-El garambullo, “superfruto” silvestre de la región, ya puede disfrutarse en aguas y helados.
Staff/EL MAÑANA
Los colores, jugos y sabores exóticos de los garambullos y las pitayas convierten el mes de mayo en una de las temporadas más esperadas en la Región Media potosina, pues estas frutas silvestres forman parte de la identidad y tradición gastronómica de la zona.
El garambullo, considerado un “superfruto” silvestre mexicano por sus propiedades antioxidantes y nutritivas, tiene su temporada de recolección entre abril y junio.
La pitaya, además de San Luis Potosí, se produce en estados como Baja California Norte y Sur, Sonora, Sinaloa, Nayarit, Jalisco, Zacatecas, Colima, Michoacán, Guanajuato, Querétaro, Tamaulipas, Veracruz, Morelos, Guerrero, Puebla y Oaxaca, y es una fruta altamente apreciada por su sabor dulce y refrescante.
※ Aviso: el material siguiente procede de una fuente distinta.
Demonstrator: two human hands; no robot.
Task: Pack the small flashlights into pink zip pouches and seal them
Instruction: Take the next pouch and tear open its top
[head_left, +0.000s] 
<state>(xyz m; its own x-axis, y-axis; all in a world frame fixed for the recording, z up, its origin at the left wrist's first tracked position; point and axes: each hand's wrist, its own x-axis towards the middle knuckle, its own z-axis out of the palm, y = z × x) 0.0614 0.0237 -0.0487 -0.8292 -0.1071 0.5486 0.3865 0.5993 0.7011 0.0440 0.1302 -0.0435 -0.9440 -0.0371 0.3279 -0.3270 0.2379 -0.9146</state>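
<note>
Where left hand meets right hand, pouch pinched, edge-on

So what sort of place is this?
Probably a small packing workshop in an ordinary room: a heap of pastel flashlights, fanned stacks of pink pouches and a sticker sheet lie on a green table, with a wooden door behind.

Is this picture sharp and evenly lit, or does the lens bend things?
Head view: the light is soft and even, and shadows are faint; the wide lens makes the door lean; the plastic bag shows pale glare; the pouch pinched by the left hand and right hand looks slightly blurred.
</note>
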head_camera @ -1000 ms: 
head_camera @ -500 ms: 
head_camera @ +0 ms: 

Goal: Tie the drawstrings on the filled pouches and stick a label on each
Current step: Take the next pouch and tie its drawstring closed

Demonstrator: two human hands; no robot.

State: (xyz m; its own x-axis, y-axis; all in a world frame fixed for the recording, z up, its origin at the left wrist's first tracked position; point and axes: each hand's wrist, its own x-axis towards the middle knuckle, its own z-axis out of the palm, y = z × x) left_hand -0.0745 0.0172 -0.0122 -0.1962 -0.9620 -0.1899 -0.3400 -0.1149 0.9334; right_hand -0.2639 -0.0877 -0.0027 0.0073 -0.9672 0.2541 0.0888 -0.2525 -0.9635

Ambas frutas exóticas ya pueden encontrarse en mercados de Rioverde y otros municipios de la región, donde son consumidas frescas, en aguas, nieves, dulces y postres típicos.
Además, durante esta temporada es común observar a familias completas y comerciantes locales recorrer caminos y zonas serranas para recolectar estos frutos, actividad que también representa un ingreso económico temporal para muchas comunidades de la Región Media.